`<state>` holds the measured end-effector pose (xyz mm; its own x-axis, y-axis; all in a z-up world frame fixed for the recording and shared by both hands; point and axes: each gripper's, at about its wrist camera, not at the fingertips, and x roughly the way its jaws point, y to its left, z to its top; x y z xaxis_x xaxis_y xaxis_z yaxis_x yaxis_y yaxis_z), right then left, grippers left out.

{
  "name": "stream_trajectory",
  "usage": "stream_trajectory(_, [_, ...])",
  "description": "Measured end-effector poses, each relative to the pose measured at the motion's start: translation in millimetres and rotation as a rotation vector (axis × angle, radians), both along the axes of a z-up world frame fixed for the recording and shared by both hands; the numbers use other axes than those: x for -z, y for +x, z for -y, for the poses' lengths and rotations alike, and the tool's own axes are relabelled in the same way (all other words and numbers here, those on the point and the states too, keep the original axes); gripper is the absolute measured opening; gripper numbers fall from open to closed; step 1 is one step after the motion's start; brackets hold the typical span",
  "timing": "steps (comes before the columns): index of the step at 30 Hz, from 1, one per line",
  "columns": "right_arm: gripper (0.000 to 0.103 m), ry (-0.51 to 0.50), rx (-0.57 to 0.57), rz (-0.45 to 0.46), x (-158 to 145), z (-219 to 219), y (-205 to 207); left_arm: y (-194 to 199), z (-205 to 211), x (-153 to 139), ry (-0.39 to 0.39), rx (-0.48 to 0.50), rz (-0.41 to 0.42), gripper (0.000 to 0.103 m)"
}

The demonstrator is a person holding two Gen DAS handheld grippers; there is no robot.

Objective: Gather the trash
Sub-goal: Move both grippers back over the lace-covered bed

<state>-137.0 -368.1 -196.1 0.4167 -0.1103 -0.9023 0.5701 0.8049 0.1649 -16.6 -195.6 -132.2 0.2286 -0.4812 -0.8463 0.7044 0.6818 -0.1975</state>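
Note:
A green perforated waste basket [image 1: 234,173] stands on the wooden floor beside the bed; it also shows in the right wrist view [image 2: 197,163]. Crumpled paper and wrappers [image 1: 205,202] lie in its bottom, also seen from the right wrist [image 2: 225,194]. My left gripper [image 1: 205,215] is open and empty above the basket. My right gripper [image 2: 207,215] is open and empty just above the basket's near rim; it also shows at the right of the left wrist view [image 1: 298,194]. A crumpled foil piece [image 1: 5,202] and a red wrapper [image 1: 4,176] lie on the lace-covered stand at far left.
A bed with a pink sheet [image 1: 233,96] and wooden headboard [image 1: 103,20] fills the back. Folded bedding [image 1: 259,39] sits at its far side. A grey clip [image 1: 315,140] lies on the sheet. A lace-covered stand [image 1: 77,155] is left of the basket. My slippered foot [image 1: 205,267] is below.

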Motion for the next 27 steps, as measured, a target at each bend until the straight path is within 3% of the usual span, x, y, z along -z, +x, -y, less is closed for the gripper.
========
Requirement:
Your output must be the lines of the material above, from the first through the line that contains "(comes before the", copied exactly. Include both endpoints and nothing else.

Solved problem:
`<state>` holds the measured end-effector pose (xyz mm; its own x-axis, y-axis; all in a z-up world frame fixed for the recording and shared by both hands; point and axes: each gripper's, at about its wrist camera, not at the fingertips, and x roughly the way its jaws point, y to its left, z to its top; x y z xaxis_x xaxis_y xaxis_z yaxis_x yaxis_y yaxis_z), right then left, grippers left out.

{
  "name": "stream_trajectory",
  "usage": "stream_trajectory(_, [_, ...])",
  "description": "Measured end-effector poses, each relative to the pose measured at the motion's start: translation in millimetres and rotation as a rotation vector (axis × angle, radians), both along the axes of a z-up world frame fixed for the recording and shared by both hands; the numbers use other axes than those: x for -z, y for +x, z for -y, for the poses' lengths and rotations alike, and the tool's own axes are relabelled in the same way (all other words and numbers here, those on the point and the states too, keep the original axes); gripper is the absolute measured opening; gripper numbers fall from open to closed; step 1 is one step after the motion's start; brackets hold the typical span",
  "timing": "steps (comes before the columns): index of the step at 30 Hz, from 1, one per line",

The exercise has been fully answered.